Bien sûr qu’il est humain de défendre les idées qui nous habitent et nous traversent, d’autant que, y croyant, nous voulons les promouvoir pour nous attacher des adeptes. Ce faisant, elles nous donnent un sentiment légitime d’appartenance à un groupe, et nous sécurisent. Je ne suis pas le seul à penser ainsi, et si d’autres pensent comme moi, c’est que mes idées ne sont pas forcément si mauvaises.

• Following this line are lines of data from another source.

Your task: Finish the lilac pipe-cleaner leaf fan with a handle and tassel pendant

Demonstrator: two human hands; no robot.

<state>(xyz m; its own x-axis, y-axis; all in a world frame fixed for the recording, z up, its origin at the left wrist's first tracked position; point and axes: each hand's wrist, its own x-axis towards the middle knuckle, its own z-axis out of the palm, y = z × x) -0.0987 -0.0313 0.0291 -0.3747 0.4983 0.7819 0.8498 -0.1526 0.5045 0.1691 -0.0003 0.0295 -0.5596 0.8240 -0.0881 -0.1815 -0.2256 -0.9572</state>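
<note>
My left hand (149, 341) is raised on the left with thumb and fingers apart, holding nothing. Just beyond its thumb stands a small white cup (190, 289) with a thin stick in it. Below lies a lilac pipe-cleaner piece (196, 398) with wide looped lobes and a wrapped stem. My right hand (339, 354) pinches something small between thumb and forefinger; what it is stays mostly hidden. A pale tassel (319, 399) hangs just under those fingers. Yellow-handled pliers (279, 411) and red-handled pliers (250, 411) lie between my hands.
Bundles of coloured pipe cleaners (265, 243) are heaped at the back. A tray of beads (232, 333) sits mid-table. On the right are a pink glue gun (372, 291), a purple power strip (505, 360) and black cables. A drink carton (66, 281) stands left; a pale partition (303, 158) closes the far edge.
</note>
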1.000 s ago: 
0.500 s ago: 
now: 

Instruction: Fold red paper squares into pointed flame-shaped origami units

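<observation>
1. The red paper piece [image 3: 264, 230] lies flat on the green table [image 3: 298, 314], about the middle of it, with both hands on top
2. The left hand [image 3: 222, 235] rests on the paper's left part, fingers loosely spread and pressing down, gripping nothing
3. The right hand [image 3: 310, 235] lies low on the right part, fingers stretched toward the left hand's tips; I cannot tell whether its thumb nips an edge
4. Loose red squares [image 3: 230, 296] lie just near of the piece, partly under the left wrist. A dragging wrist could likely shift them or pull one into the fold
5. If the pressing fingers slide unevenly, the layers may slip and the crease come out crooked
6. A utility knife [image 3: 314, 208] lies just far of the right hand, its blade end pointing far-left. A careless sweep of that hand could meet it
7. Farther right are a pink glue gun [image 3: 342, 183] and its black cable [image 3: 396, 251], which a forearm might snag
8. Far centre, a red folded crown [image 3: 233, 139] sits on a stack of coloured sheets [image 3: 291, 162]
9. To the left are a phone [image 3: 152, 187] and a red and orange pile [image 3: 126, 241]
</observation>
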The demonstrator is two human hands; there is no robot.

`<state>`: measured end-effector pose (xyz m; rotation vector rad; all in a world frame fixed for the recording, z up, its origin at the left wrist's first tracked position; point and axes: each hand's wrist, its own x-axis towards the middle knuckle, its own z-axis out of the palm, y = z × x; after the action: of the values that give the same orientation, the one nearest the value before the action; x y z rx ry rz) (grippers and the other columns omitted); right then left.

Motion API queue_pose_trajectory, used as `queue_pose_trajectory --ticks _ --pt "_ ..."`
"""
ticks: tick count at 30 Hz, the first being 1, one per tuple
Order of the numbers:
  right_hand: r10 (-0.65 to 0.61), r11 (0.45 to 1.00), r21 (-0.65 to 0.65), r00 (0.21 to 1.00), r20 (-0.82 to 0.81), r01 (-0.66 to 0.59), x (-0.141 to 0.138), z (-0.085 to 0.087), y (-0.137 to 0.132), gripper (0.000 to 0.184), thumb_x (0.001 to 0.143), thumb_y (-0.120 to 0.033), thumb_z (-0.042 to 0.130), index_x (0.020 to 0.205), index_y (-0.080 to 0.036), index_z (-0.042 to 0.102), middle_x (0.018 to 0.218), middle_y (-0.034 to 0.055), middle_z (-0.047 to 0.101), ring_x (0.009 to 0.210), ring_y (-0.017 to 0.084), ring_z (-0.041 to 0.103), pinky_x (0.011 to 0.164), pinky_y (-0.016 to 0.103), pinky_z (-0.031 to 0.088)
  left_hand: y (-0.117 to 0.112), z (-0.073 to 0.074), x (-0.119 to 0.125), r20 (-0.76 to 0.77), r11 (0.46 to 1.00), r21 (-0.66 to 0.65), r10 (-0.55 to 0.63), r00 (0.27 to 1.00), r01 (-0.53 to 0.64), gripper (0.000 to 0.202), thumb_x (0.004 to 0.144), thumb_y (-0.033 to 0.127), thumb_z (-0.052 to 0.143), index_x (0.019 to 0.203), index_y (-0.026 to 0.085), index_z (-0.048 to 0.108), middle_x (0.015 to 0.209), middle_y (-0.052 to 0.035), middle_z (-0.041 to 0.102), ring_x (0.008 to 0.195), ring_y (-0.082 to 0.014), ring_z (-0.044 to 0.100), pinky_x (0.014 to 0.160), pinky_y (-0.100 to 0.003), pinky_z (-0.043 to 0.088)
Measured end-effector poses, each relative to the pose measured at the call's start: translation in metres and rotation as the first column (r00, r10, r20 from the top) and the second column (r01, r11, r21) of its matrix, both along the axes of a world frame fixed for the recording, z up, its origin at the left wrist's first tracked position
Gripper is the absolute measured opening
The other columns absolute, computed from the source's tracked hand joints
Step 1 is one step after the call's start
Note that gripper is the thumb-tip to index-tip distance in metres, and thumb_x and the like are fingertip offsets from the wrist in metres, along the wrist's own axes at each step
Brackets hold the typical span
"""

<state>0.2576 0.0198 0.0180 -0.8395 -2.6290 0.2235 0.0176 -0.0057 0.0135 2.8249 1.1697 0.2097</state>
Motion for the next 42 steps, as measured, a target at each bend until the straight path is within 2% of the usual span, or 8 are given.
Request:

Derrière cette position, peut se cacher la crainte de se retrouver isolé.

Chaque religion, chaque église, chaque chapelle, quelle qu’elle soit, auraient tendance à vanter les vertus et les bienfaits qu’elle défend et qui fondent leur raison d’être, leur existence.

Quelle est l’idée directrice présidant au fondement de telle ou telle théorie, de telle ou telle philosophie ou autre conception ? Où se situent la marque et le rôle de l’humain, les interactions entre humains, tous ces points devant constituer des marqueurs permettant de reconnaître, proche ou lointaine, fréquente ou espacée, l’existence de la Vie, de la Pensée, de l’Amour, de la Créativité ?

L’homme à la tribune, comme face à lui-même, ne devrait-il pas, avant de prendre la parole pour penser à transmettre, soucieux de convaincre ou haranguer, avoir préalablement fait le point, avec pour seule exigence, de dire qu’il existe d’autres théories, d’autres conceptions que celles qu’il défend, afin de permettre la comparaison et l’évaluation, afin d’aider chacun, chacune à se forger une opinion personnelle ?

Vouloir convaincre, à tout prix, en utilisant tous les moyens, en brandissant parfois la peur, le chantage, le mensonge et la menace, comme en sont entachés le terrorisme, le totalitarisme et toute autre forme d’annexion de la pensée, dans le seul but de dominer, permet-il la liberté de penser, celle qui aide à se découvrir, à se sentir heureux et responsable ?

Si nous partons du principe que nous avons une béquille, un point d’appui nous permettant à la fois de tenir en équilibre et d’avancer, il serait intéressant de nous interroger sur sa nature et son utilité.